It was admitted at the hearing
"that said defendant had, subsequent to the filing of said
petition, executed contracts similar in terms to the ones set forth
in said petition, expiring December 31, 1908, for the exchange of
interstate transportation for advertising, under the same
conditions as those set forth in the contracts described in said
petition, and that said case should be heard and determined
precisely as if it were alleged in the pleading that said defendant
had made said contracts expiring December 31, 1908."
The circuit court heard the case upon the pleadings and proofs,
and adjudged that the acts of the railway company, as alleged in
the petition, were sustained by the evidence (as they undoubtedly
were), and were in violation of the Commerce Act of February 4th,
1887, 24 Stat. 379, c. 104, of the Act Further to Regulate Commerce
approved February 19, 1903, and of the acts amendatory thereof.

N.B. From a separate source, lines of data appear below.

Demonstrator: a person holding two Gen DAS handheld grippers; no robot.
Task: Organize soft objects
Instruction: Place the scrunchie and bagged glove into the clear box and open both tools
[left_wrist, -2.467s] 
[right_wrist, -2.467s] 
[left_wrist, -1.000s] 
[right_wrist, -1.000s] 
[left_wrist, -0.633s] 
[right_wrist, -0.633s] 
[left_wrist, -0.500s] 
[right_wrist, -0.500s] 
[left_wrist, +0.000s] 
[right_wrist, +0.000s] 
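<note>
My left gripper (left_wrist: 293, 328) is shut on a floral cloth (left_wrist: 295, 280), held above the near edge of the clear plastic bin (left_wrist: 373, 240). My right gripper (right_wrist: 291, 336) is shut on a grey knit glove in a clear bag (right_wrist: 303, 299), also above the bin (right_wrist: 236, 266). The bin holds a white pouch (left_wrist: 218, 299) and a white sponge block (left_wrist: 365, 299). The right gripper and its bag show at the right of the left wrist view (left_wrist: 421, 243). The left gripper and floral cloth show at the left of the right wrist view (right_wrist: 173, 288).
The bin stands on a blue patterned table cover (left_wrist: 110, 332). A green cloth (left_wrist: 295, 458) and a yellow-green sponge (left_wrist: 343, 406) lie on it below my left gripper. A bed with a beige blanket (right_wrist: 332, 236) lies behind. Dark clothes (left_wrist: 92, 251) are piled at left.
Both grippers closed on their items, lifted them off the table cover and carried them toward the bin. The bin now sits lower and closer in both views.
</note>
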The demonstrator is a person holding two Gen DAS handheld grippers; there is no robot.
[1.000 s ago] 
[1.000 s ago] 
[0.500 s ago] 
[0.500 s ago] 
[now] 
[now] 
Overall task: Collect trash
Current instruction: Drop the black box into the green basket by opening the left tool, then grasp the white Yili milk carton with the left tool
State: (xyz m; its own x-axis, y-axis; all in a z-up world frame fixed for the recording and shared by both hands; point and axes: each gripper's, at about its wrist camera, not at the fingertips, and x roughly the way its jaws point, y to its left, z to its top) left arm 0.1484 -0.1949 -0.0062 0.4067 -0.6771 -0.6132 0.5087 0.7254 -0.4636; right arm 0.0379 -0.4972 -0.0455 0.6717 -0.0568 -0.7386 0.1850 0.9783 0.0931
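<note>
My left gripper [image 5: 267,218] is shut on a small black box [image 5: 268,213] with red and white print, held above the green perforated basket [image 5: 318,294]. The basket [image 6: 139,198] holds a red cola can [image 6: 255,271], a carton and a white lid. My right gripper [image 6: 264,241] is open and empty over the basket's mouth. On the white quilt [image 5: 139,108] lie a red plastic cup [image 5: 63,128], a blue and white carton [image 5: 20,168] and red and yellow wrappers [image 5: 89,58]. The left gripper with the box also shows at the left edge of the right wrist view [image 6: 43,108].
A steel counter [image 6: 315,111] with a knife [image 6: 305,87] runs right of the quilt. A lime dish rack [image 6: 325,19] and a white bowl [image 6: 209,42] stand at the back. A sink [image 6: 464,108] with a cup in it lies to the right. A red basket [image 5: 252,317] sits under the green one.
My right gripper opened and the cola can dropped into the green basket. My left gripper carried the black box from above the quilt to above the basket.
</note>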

It was further adjudged, in accordance with the petition of the
government,
"that the defendant, its officers and agents, and any and all
persons whomsoever, acting on its behalf, be, and they are hereby,
enjoined from further executing each and every one of said
contracts now pending for the exchange of transportation for
advertising space, and that they be, and they are hereby, enjoined
from issuing transportation in exchange for advertising space
pursuant to the terms of contracts providing that said
transportation shall be paid for by the furnishing of advertising
space in newspapers or periodicals,
Page 219 U. S. 496
that they be, and they are hereby, enjoined from accepting
advertisements in lieu of money in payment for interstate
transportation, pursuant to agreements or contracts providing that
said advertising space shall be paid for by issuing transportation,
and that they be, and they are hereby, enjoined from committing any
of the acts with reference to the exchange of interstate
transportation for advertising space, as charged in said
petition."
1. The decisive question in this case is whether the contract
between the railway company and the Munsey Company is repugnant to
the Acts of Congress Regulating Commerce. In other words, could the
company, in return for the transportation which it agreed to
furnish and did furnish to the Munsey publisher over its interstate
lines, and to his employees and to the immediate members of his and
their families, accept as compensation for such service anything
else than money, the amount to be determined by its published
schedule of rates and charges? Upon the authority of
Louisville
& Nashville R. Co. v. Mottley, p.
219 U. S. 467,
just decided, and according to the principles announced in the
opinion in that case, the answer to the above question must be in
the negative. The acceptance by the railway company of advertising,
not of money, in payment of the interstate transportation furnished
to the publisher of the Munsey magazine, his employees and the
immediate members of his and their families, was, for the reasons
given in the
Mottley case, in violation of the Commerce
Act. The facts in the present case show how easily, under any other
rule, the act can be evaded and the object of Congress entirely
defeated. The legislative department intended that all who obtained
transportation on interstate lines should be treated alike in the
matter of rates, and that all who availed themselves of the
services of the railway company (with certain specified exceptions)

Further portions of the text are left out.